To recap, PS 25 parents sued last
year after the DOE announced its intention to close it. They won
a temporary restraining order from Judge Katherine Levine of the Kings
County Supreme Court to keep the school open for at least another year, until
she could more carefully consider the legal issues in the case. I wrote an
open letter to the Chancellor that was published in the Washington Post, urging him
to keep the school open because of its tremendous record of success in educating its high
needs students. No follow-up legal proceedings have yet been scheduled and the
DOE has made no move so far to violate the court order.
According to the just-released state scores, PS 25 surpassed the city
average in its results, even more than in 2017, despite all the controversy and
stress on children who had been told that their school might be closing right
before the math exams. PS 25 students achieved
50% proficiency rates in the ELA
and 70.7% in math as compared to Citywide averages of 46.7% ELA and 42.7% in
math.
Alex Zimmerman of Chalkbeat claimed that the test score
performance of PS 25 students “could partly be the result of natural
statistical swings in scores that can occur in schools that serve so few
students.” Yet PS 25 test scores have risen
steadily over the last four years, in a trend line that would be difficult to
describe as a “statistical swing” by any definition. Here are the comparative figures, with data taken from the DOE
performance dashboard and this
year’s results added:
Though as I have written elsewhere, while the variable design of state exams themselves make year-to-year comparisons unreliable, these results are exceptional, especially given the disadvantaged background of the school's students.
Also, despite the account on Chalkbeat that the school is spending
$50,000 per student, the DOE budget
transparency report assumes total enrollment of 60 students, though according to Chalkbeat itself, PS 25
actually has 87 students this year; which means the real figure is about
$29,000 per child. Meanwhile, scores of
other NYC public schools spend far higher per student amounts, according to that same budget document, with
far worse results.
PS 25’s enrollment didn’t fall despite the best efforts of
DOE, because parents refused to transfer their kids out of the school when they
were told to do so, even before the court ordered it would be kept open for
another year. The school even has a (small) preK class and a Kindergarten class
this year, contrary to reports.
Zimmerman reported that DOE intends to hand over the
space now occupied by PS 25 to yet another unspecified charter school if they
are legally allowed to shutter it: “But if
the closure goes through, the education department will likely reserve the
space for another charter school, officials said.”

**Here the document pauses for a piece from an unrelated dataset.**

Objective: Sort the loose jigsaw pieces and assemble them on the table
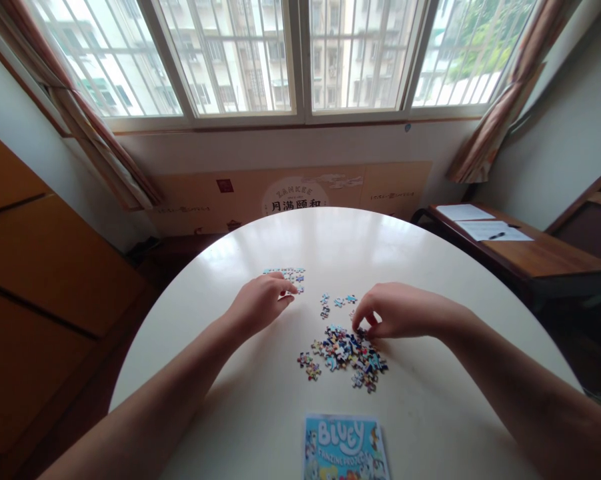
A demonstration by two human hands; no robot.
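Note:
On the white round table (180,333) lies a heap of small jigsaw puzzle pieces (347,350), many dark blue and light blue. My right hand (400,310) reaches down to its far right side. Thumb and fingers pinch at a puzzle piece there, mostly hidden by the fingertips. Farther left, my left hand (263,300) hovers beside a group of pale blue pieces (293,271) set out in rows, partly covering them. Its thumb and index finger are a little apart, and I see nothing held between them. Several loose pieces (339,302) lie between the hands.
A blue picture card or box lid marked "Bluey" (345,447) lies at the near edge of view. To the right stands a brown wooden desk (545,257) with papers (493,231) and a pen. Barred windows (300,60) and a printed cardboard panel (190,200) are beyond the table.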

If so, a school building created with taxpayer money would
be handed over to charter schools, with the entire building taken from the public
and given over to private hands. What a
sad fate for a public school with a proud history of serving the community
for nearly 100 years.
And all the PS 25 kids will literally be forced to leave an stellar
school that has managed to provide small classes to its high needs students and
proven itself over the last five years in terms of results. Not to mention the likelihood that their
excellent, experienced teachers will likely be forced to join the Absent
Teacher Reserve, as what usually happens when a school closes, and never again be
assigned to a permanent class or allowed to provide the close, ongoing
instructional feedback and emotional support that students need. This even as the ATR is already costing the
city more than $150
million per year. What an awful waste of human lives and talent.
Instead, as I suggested previously, the Chancellor should be
celebrating the achievements of PS 25, assigning more preK and 3K students to
the school, and emulating its success as a model for what can be achieved when kids
in poverty and with special needs can achieve when given small classes and a real
chance to succeed.
If the school does close, and the building given over to yet
another Success charter school, it will reveal that in this city, the vast public
relations and political influence machine of the charter lobby, fueled by
hedge-fund money, may have won over simple justice once again.